• [Activity] In the listing below, find each line that holds "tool" and list it.

• [Data provided]
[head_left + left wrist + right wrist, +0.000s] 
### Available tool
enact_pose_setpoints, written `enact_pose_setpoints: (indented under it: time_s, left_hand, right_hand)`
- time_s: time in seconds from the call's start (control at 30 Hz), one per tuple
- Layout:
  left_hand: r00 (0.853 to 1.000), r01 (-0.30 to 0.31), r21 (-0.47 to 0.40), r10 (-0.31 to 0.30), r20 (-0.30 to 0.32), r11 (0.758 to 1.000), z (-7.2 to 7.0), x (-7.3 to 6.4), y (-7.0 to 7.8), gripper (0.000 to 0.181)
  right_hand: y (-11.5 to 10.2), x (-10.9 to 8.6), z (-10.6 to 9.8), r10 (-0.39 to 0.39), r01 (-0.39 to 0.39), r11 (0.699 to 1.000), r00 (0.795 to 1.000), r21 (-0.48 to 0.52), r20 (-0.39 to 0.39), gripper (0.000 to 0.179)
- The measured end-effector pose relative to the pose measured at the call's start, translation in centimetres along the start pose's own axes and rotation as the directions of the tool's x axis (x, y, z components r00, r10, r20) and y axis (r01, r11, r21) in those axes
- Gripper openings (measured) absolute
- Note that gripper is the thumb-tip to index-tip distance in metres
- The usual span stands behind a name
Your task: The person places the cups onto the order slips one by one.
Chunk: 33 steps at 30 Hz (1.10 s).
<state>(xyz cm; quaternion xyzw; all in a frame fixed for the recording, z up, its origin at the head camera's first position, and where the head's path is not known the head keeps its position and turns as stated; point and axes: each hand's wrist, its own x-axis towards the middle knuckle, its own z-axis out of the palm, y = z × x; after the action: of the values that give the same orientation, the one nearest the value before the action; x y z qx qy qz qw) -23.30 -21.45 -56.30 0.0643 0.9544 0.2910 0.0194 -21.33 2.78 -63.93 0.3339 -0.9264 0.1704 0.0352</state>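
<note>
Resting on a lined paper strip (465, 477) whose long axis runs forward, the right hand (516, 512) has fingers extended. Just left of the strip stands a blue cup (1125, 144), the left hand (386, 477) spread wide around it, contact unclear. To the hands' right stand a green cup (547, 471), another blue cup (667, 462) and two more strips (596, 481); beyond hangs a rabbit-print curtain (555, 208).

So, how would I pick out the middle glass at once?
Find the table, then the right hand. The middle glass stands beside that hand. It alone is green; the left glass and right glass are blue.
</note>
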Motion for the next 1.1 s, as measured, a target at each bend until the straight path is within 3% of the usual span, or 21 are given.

• [Output of the exercise]
### Available tool
- The measured end-effector pose relative to the pose measured at the call's start, translation in centimetres along the start pose's own axes and rotation as the directions of the tool's x axis (x, y, z components r00, r10, r20) and y axis (r01, r11, r21) in those axes

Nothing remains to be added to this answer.